## What to do
Scan the listing below for the string "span" and copy each line where it turns up.

- Opening Delimiter -

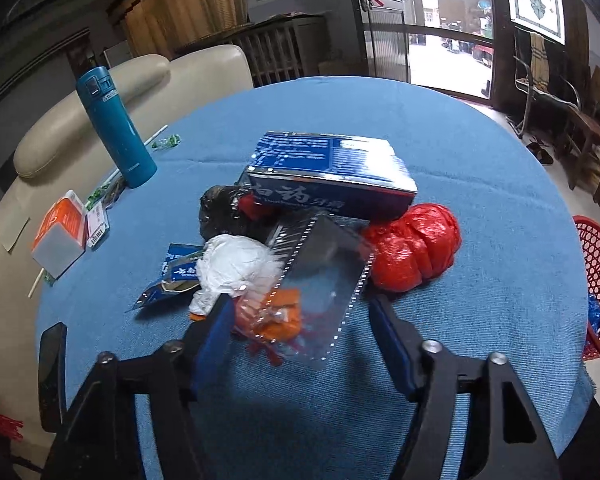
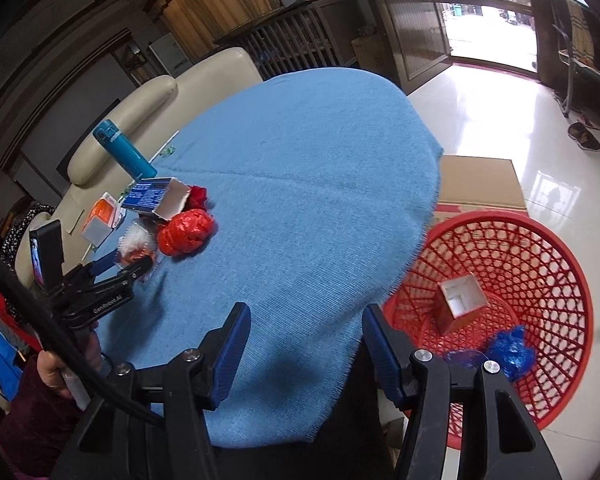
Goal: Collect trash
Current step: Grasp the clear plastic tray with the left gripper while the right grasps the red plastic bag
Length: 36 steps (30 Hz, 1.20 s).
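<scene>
While the right gripper (image 2: 306, 344) hangs wide and empty beside the red basket (image 2: 560, 264), the left gripper (image 1: 300, 320) brackets the clear plastic tray (image 1: 324, 280) and orange wrapper (image 1: 278, 316), jaws wide; next, probably, closing on that litter

The blue box (image 1: 332, 176) carries large pale Chinese characters along its side, of which "白药" can be read; its top panel is covered in white print too small to make out. In the right wrist view, the black body of the left gripper (image 2: 134, 266) bears white lettering reading "GenRobot.AI". A barcode label on the pink packet (image 1: 97, 224) is illegible.
</scene>
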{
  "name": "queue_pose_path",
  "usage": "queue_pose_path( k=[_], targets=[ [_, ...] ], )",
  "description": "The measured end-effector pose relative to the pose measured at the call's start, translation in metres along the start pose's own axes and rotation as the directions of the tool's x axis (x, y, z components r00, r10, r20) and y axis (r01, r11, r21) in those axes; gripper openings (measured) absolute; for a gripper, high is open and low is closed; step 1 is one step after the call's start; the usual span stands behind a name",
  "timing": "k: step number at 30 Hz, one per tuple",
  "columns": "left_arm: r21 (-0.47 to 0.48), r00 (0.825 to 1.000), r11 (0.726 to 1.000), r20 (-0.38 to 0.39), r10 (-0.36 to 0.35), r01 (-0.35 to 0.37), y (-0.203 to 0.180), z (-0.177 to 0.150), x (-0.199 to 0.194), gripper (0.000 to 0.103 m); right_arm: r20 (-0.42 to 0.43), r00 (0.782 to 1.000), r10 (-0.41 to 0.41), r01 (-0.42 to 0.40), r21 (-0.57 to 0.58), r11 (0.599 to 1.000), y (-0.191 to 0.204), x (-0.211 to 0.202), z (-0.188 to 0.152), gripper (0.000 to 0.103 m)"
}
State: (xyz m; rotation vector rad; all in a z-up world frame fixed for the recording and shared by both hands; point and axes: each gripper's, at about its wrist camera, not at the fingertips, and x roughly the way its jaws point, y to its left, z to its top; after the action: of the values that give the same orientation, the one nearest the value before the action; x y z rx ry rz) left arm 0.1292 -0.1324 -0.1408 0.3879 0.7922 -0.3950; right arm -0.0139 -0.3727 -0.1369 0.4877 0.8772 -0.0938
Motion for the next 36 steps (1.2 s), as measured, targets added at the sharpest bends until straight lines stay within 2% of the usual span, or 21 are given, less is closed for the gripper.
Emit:
queue_pose_path(
  k=[2,4,8,12,15,18,21,23,24,28,30,32,35,36],
  targets=[
    [-0.026,0.999,0.999,-0.004,-0.033,0.033,0.009,0.000,0.001,0.061,-0.008,1.000,0.024,-0.024,-0.024,0.999,0.011,0.010,0.009,0.062],
    [-0.043,0.999,0.998,0.005,-0.054,0.054,0.016,0.000,-0.003,0.051,-0.013,0.998,0.058,-0.058,-0.052,0.997,0.024,0.023,0.022,0.062],
    [-0.053,0.994,0.992,0.017,-0.110,0.110,0.024,-0.003,-0.014,0.051,-0.024,0.987,0.160,-0.162,-0.093,0.982,0.053,0.055,0.048,0.062],
    [-0.046,0.988,0.987,0.039,-0.149,0.151,0.026,-0.013,-0.038,0.051,-0.026,0.975,0.219,-0.221,-0.164,0.961,0.083,0.085,0.067,0.062],
    [-0.035,0.979,0.980,0.066,-0.192,0.195,0.027,-0.022,-0.059,0.051,-0.031,0.957,0.288,-0.288,-0.209,0.935,0.099,0.107,0.079,0.062],
    [-0.040,0.972,0.972,0.063,-0.228,0.231,0.025,-0.031,-0.071,0.051,-0.069,0.940,0.333,-0.340,-0.213,0.916,0.107,0.130,0.086,0.062],
    [-0.059,0.973,0.972,0.041,-0.227,0.229,0.028,-0.037,-0.071,0.051,-0.114,0.935,0.337,-0.355,-0.242,0.903,0.116,0.148,0.086,0.062],
    [-0.083,0.976,0.972,0.030,-0.217,0.218,0.033,-0.039,-0.068,0.051,-0.129,0.945,0.300,-0.325,-0.284,0.902,0.123,0.155,0.080,0.062],
    [-0.098,0.977,0.972,0.026,-0.211,0.212,0.037,-0.039,-0.067,0.051,-0.138,0.943,0.302,-0.331,-0.295,0.896,0.125,0.153,0.077,0.062],
    [-0.152,0.983,0.971,0.028,-0.181,0.184,0.056,-0.039,-0.067,0.051,-0.275,0.888,0.369,-0.447,-0.325,0.833,0.133,0.136,0.055,0.062],
    [-0.166,0.985,0.971,0.032,-0.168,0.171,0.062,-0.041,-0.069,0.051,-0.289,0.892,0.349,-0.440,-0.375,0.816,0.139,0.126,0.044,0.062],
    [-0.181,0.986,0.969,0.031,-0.164,0.167,0.065,-0.042,-0.071,0.051,-0.260,0.907,0.332,-0.412,-0.385,0.826,0.139,0.121,0.043,0.062],
    [-0.186,0.986,0.969,0.034,-0.160,0.164,0.064,-0.043,-0.074,0.051,-0.185,0.957,0.223,-0.281,-0.405,0.870,0.140,0.130,0.050,0.062],
    [-0.183,0.986,0.969,0.037,-0.163,0.167,0.063,-0.043,-0.076,0.052,-0.185,0.962,0.202,-0.262,-0.404,0.876,0.141,0.135,0.051,0.062]
  ],
)
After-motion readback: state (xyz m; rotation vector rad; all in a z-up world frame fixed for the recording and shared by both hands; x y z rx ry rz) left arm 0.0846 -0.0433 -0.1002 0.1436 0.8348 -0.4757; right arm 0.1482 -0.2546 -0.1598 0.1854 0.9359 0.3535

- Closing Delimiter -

## Answer to this exercise
  "description": "The measured end-effector pose relative to the pose measured at the call's start, translation in metres along the start pose's own axes and rotation as the directions of the tool's x axis (x, y, z components r00, r10, r20) and y axis (r01, r11, r21) in those axes; gripper openings (measured) absolute; for a gripper, high is open and low is closed; step 1 is one step after the call's start; the usual span stands behind a name",
Motion for the next 36 steps (1.2 s), as measured, targets added at the sharpest bends until straight lines stay within 2% of the usual span, or 21 are given, less is closed for the gripper.

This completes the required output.